As wedding season approaches, we turn to an unlikely source of fresh style inspiration for older women, the newly crowned Queen Camilla.
Every time I see a photo of Queen Camilla I’m struck by the line she has to walk, fashion-wise. She has to look smart but to avoid dowdy, to always be appropriate for long days of meeting and greeting subjects and dignitaries, and to ratchet up the flash for state occasions. At 75, she just stepped into the biggest job of her life, by her husband’s side as he begins his reign. Don’t you think dressing for the coronation must have been terrifying? I panic at finding a dress to attend a wedding as a guest, but there was grandmother of five, Camilla, in a full-length white gown balancing a priceless five-pound crown in front of 20 million people!

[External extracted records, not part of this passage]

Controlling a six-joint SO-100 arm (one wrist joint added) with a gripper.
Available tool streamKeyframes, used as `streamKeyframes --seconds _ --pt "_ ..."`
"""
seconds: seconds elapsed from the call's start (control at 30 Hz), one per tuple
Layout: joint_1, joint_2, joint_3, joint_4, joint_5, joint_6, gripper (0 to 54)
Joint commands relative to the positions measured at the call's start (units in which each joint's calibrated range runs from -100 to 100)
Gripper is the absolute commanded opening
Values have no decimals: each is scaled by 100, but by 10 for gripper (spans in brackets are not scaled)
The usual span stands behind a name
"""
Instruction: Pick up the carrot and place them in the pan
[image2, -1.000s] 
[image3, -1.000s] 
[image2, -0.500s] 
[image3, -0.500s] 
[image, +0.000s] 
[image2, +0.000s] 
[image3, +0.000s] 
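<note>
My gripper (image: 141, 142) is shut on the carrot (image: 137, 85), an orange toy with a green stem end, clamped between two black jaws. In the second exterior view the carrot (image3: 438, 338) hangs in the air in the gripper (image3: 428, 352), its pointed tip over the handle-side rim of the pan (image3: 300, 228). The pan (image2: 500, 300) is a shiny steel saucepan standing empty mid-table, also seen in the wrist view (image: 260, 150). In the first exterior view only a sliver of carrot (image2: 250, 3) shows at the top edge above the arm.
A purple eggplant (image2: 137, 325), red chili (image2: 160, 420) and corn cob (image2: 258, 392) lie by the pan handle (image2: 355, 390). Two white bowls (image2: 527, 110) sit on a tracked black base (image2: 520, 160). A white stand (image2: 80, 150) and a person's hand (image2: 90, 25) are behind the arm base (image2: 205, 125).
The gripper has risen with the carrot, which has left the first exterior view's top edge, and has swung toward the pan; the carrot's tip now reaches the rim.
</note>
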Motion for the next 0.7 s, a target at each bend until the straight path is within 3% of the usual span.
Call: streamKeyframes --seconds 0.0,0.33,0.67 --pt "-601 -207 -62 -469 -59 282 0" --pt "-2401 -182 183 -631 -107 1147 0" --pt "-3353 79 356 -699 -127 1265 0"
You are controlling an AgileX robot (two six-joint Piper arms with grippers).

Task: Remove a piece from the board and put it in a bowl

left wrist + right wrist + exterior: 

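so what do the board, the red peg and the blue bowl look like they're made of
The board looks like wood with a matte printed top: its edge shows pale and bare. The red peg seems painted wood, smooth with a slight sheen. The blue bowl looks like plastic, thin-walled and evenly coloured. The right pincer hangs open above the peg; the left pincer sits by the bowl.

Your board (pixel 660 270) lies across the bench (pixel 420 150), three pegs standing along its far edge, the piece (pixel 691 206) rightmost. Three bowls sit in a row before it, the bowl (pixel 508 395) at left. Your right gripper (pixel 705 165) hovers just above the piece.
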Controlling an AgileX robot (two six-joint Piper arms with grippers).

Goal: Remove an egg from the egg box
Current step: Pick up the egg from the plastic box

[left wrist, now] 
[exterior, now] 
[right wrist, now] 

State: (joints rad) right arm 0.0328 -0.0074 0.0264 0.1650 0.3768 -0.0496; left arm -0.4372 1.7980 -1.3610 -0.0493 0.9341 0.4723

Camilla and Charles wed when they were aged 57 and 56, respectively. She pulled off her first major fashion moment spectacularly, in a pale blue and gold embroidered coat by Robinson Valentine with a feathered hat dipped in gold leaf by Philip Treacy. I single out this look because promptly thereafter the then Duchess of Cornwall faded into the background with a range of solid, workaday looks centred around structured coat dresses with matching hats. Nice, but unexciting. In this manner, for nearly 20 years, she left the flashbulbs and the wardrobe coverage to the younger generation royal wives, first Kate, then Meghan.
But Camilla is now prime time, and her look has already started to polish up with the new title. The late Queen Elizabeth worked a highly successful signature look: a photo carousel-ready rainbow of head-to-toe brights and sherberts, through the last three decades of her reign. Camilla, however, is there to support her husband, not outshine him. Plus, fashion was never really her thing. After all, Camilla is very much the rough-and-ready country sort, mucking about Wiltshire on her horses and in the garden. Lest we forget she was the other woman for many years and had to work her way very slowly and carefully to be accepted by a British public obsessed with her predecessor. In the ’90s, Camilla often seemed as though she’d positioned herself as the opposite to Diana in terms of style, choosing an earthy contrast to Diana’s glamour.
One of the key elements of Camilla’s queenly makeover has been her hair: She still has a version of the flip she wore when Charles first fell under her spell in 1972, but now it is a soft champagne blond. She loves good jewelry and wears big rocks with aplomb, a necessary skill when you become part of the Windsor family, where the average family jewel is the size of a hard candy. The big jewels work on her because she is clearly comfortable in her own skin. Confidence should be one of the great benefits of aging, though many of us have trouble getting to that inner headspace past the surface wrinkles and sags. Wearing bold jewelry, whether Crown Jewels or costume, is a skill we can all take a cue from. It’s the fastest way to elevate any look, plus drawing the eye to something shiny, helps distract from areas you may prefer to call less attention to.
Now that she is Queen, Camilla is expanding into bolder blues — see the cornflower blue coat dress by Fiona Clare she wore for her pre-coronation portraits. Clare is one of her go-to designers, along with Bruce Oldham, who designed the coronation gown. As The Telegraph said of Oldham’s gown, he used his dressmaking skill to create confidence for Camilla on the big day by carefully positioning seams and linings to give the garment substance and clean lines: “The inner workings of his gowns typically flatter and enhance the wearer’s figure — the support and scaffolding on offer makes them popular with older clients.”